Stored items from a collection
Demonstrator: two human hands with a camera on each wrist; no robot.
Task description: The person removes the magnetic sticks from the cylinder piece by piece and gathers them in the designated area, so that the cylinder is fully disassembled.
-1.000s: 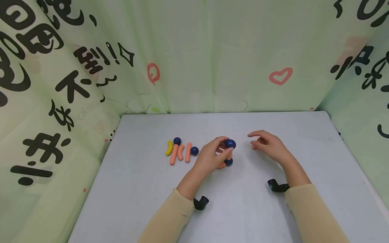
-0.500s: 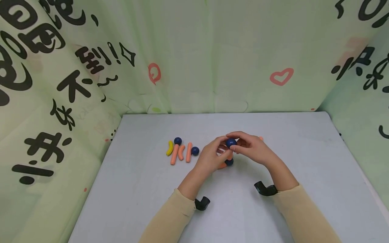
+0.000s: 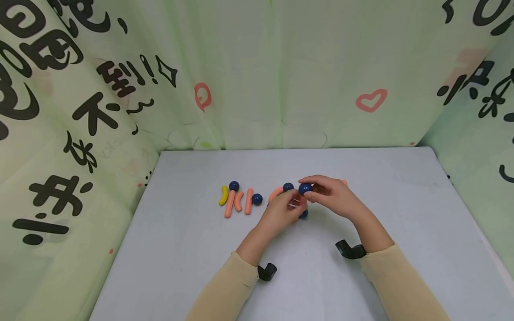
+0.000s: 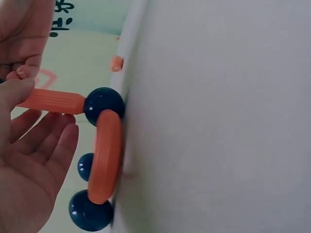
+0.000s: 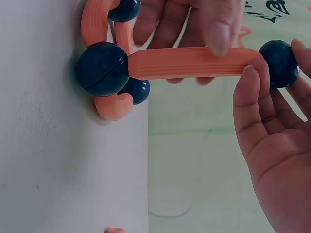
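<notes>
A magnetic ball-and-rod build stands on the table. Its base joins curved orange rods [image 4: 106, 158] with blue balls [image 5: 102, 69]. From one base ball an orange straight rod [image 5: 189, 63] rises upright, with a blue ball [image 3: 305, 189] at its top. My right hand [image 3: 335, 196] pinches that top ball between thumb and fingers; another fingertip lies against the rod's upper end in the right wrist view. Lower down, my left hand [image 3: 281, 209] holds the rod, thumb on the near side and fingers behind. In the head view my left hand hides much of the base.
Left of the build lie a yellow curved rod [image 3: 223, 196], several orange rods [image 3: 248, 201] and two blue balls [image 3: 257, 199]. An orange piece [image 4: 116, 63] lies beyond the right hand. A printed curtain [image 3: 281, 89] hangs behind the table's far edge.
My right hand has come in from the right and taken hold of the top ball. My left hand has shifted slightly down from beside that ball, uncovering part of the base.
</notes>
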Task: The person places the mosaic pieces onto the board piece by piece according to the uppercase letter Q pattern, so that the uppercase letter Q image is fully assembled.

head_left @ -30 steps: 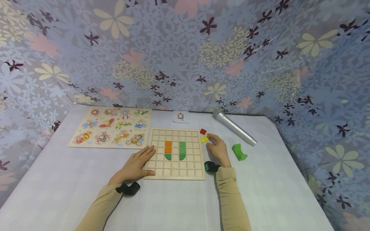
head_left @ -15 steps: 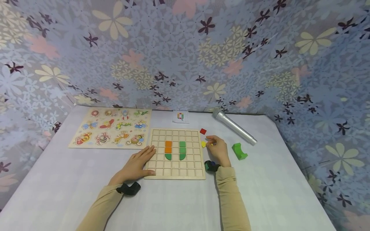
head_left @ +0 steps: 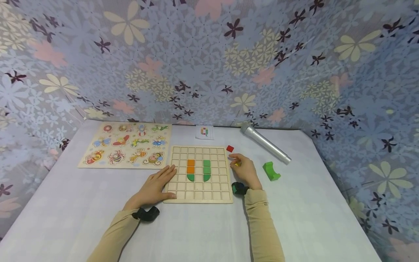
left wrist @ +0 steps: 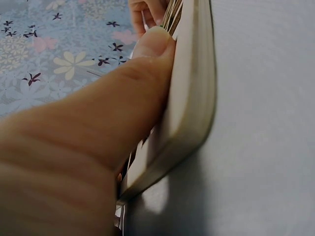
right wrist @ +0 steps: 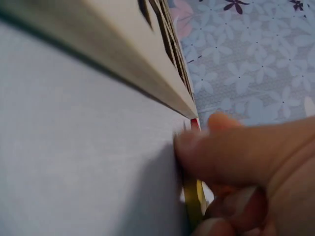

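Observation:
In the head view my left hand (head_left: 155, 187) rests spread on the left edge of a wooden grid board (head_left: 199, 193); its thumb lies along the rim in the left wrist view. Two orange squares (head_left: 191, 166), two light green squares (head_left: 207, 167) and two dark green rounded pieces (head_left: 191, 177) sit in the grid. Just right of the board, my right hand (head_left: 245, 171) curls its thumb and fingers about a small yellow piece (right wrist: 193, 199), which the fingers partly cover. A red square (head_left: 230, 148) lies just beyond the fingertips.
An insect picture puzzle (head_left: 126, 143) lies at the back left. A small pattern card (head_left: 204, 132) is behind the board. To the right are a silver microphone (head_left: 266, 143) and a green arch block (head_left: 271, 171). A floral cloth wall (head_left: 196, 72) rises behind the table.
My right hand has drawn the yellow pieces nearer, away from the red square, then shifted slightly left; the fingers now mostly hide them. My left hand stays on the board.

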Motion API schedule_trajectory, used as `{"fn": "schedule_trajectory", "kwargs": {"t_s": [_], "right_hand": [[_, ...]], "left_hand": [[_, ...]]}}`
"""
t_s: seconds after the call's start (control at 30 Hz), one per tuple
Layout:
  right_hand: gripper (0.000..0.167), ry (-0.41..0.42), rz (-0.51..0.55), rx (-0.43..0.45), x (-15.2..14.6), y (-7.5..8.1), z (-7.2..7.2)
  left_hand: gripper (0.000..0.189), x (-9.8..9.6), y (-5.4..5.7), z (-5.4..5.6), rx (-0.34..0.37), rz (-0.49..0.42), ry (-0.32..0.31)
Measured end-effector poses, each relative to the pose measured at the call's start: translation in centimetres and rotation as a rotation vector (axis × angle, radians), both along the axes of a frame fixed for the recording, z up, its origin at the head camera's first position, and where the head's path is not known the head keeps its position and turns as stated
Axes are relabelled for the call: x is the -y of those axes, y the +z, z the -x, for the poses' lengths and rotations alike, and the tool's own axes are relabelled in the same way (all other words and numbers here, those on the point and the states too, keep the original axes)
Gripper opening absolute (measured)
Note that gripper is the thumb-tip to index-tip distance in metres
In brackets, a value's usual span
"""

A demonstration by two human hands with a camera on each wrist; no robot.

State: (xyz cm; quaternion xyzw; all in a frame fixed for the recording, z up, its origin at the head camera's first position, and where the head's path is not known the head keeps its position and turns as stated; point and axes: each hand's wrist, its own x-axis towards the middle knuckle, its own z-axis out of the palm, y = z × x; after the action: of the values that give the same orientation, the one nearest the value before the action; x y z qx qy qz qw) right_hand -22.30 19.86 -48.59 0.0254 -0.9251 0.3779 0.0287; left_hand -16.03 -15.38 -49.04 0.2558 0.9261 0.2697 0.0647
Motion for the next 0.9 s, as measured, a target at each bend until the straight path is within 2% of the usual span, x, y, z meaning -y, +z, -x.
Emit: {"fn": "schedule_trajectory", "kwargs": {"t_s": [0.1, 0.23, 0.33, 0.47, 0.9], "right_hand": [[0.037, -0.027, 0.008, -0.009, -0.5, -0.2, 0.0], [0.047, -0.063, 0.062, 0.002, -1.8, -0.2, -0.3], [0.05, -0.067, 0.078, 0.006, -2.7, -0.1, -0.7], [0.047, -0.061, 0.078, 0.006, -3.2, 0.1, -0.8], [0.042, 0.003, 0.046, 0.013, -2.2, 0.3, -0.9]], "left_hand": [[0.089, -0.1, 0.1, 0.0, 0.004, -0.002, -0.001], [0.09, -0.1, 0.2, -0.1, 0.015, -0.012, -0.007], [0.089, -0.1, 0.2, -0.1, -0.006, -0.007, -0.01], [0.089, 0.1, 0.1, 0.0, -0.028, -0.001, -0.007], [0.088, 0.1, 0.3, -0.2, -0.01, 0.001, -0.004]]}}
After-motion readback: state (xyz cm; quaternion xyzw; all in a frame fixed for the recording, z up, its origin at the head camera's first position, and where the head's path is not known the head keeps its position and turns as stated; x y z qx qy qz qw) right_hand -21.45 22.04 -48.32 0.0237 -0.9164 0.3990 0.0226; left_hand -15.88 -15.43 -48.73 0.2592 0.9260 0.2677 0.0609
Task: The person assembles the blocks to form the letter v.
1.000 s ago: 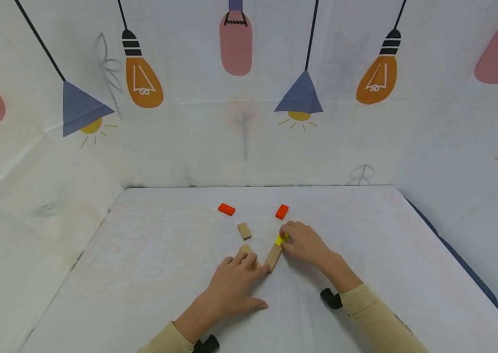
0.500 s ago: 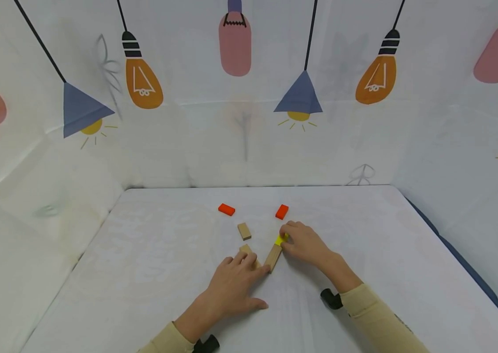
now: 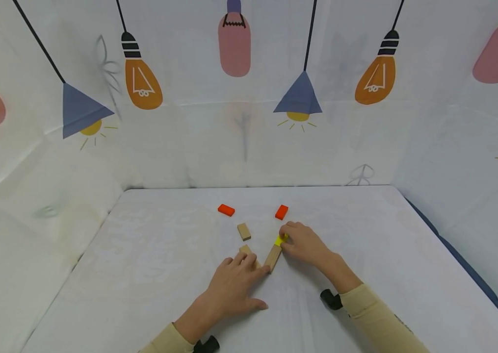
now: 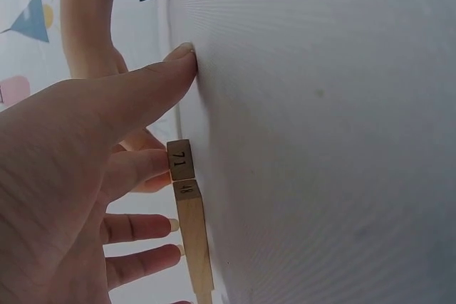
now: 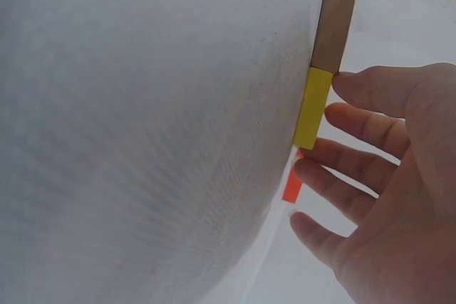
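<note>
Two wooden blocks meet near one end in a V on the table. My left hand [image 3: 233, 289] rests over them with fingers spread, its index fingertip at the near end of the right block [image 3: 273, 256]. Other left fingertips touch the left block [image 3: 244, 249], which the hand partly covers. In the left wrist view, the block ends read 71 [image 4: 181, 160] and 48 [image 4: 187, 189]. My right hand [image 3: 306, 247] pinches a yellow block [image 5: 313, 108], set end to end with the right wooden block. Its thumb sits at their joint, other fingertips around the yellow block's top and far end.
A lone wooden block [image 3: 244, 231] lies beyond the left one. Farther back are two red blocks, one on the left [image 3: 226, 210] and one on the right [image 3: 281, 212]. The white table [image 3: 151, 245] ends at a cloth backdrop printed with lamps.
</note>
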### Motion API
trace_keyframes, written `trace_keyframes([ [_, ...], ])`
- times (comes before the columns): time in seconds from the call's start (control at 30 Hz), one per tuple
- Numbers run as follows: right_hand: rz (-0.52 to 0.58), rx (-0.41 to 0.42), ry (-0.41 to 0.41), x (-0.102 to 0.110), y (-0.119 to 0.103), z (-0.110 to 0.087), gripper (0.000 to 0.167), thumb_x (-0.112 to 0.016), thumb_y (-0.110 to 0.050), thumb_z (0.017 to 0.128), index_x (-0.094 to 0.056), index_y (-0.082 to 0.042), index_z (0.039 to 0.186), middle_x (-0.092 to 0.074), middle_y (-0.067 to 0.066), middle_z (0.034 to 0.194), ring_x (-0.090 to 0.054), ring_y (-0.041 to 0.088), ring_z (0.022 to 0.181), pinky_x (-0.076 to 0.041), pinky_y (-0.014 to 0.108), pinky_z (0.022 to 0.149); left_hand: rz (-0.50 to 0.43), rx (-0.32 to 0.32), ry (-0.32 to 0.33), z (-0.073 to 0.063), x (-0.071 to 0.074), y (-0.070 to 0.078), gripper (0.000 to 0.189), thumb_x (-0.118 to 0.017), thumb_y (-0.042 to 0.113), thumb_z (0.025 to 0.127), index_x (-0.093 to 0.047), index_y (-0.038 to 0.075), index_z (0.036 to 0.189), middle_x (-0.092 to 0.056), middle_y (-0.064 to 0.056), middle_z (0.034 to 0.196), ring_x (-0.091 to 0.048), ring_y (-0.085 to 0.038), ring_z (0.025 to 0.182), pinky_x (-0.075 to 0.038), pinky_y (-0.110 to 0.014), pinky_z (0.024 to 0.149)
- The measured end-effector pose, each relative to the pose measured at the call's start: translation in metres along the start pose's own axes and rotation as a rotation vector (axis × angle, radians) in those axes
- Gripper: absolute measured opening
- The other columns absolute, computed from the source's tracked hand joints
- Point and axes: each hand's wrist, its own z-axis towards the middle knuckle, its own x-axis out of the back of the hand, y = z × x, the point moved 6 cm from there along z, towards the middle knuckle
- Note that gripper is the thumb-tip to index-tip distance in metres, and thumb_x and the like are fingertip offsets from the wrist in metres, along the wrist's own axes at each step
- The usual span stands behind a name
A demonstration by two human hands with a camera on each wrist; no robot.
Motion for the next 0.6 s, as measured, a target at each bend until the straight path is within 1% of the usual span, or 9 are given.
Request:
trace_keyframes([
  [0.13, -0.003, 0.001, 0.002, 0.0001, 0.0004, 0.0, 0.013, -0.067, -0.016, 0.088, -0.066, -0.016, 0.101, -0.063, -0.003, 0.102, -0.054, 0.017, 0.093, -0.049, 0.038, 0.09, 0.005, 0.005, -0.01, 0.001, 0.0007, 0.0008, 0.075, -0.066, 0.075, 0.075, -0.054, 0.038, 0.139, -0.05, 0.004, 0.114, -0.047, -0.016, 0.108, -0.049, -0.039, 0.083],
  [0.27, -0.029, -0.001, 0.007, -0.0005, 0.0003, 0.0005, 0.013, -0.067, -0.017, 0.088, -0.067, -0.017, 0.101, -0.063, -0.003, 0.102, -0.054, 0.017, 0.092, -0.049, 0.038, 0.089, 0.005, 0.009, -0.021, 0.0013, 0.0013, 0.0011, 0.074, -0.066, 0.075, 0.076, -0.054, 0.038, 0.139, -0.05, 0.004, 0.114, -0.047, -0.016, 0.109, -0.049, -0.039, 0.084],
  [0.6, -0.077, 0.011, 0.025, 0.0031, -0.003, -0.0004, 0.013, -0.068, -0.017, 0.087, -0.068, -0.015, 0.101, -0.064, 0.0, 0.102, -0.054, 0.017, 0.089, -0.051, 0.037, 0.087, -0.005, 0.011, -0.021, 0.0007, -0.0003, 0.0017, 0.075, -0.066, 0.075, 0.076, -0.053, 0.038, 0.14, -0.05, 0.003, 0.116, -0.047, -0.017, 0.11, -0.049, -0.041, 0.084],
])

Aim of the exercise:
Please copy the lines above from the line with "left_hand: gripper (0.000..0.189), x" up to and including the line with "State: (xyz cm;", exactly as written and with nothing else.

Exercise answer:
  left_hand: gripper (0.000..0.189), x (-9.8..9.6), y (-5.4..5.7), z (-5.4..5.6), rx (-0.34..0.37), rz (-0.49..0.42), ry (-0.32..0.31)
Measured end-effector poses, each relative to the pose measured at the call's start: translation in centimetres and rotation as a rotation vector (axis × angle, radians), both along the axes of a frame fixed for the recording, z up, its origin at the head camera's first position, and where the head's path is not known the head keeps its position and turns as stated
Axes are relabelled for the call: x is the -y of those axes, y the +z, z the -x, for the poses' lengths and rotations alike, and the tool's own axes are relabelled in the same way (all other words and numbers here, those on the point and the states too, keep the original axes)
Gripper opening absolute (measured)
Note that gripper is the thumb-tip to index-tip distance in metres
In brackets, a value's usual span
"""

A demonstration by two human hands with a camera on each wrist; no robot.

State: (xyz cm; quaternion xyzw; all in a frame fixed for the recording, z up, its origin at the head camera's first position, and where the head's path is not known the head keeps its position and turns as stated; point and axes: each hand's wrist, its own x-axis towards the middle knuckle, its own z-axis out of the palm, y = z × x; after the action: of the values that give the same orientation, the one nearest the value before the action; x y z qx qy qz qw) right_hand -22.30 19.86 -48.59 0.0254 -0.9251 0.3779 0.0287; left_hand -16.03 -15.38 -49.04 0.2558 0.9261 0.2697 0.0647

Nothing else remains to be done in this exercise.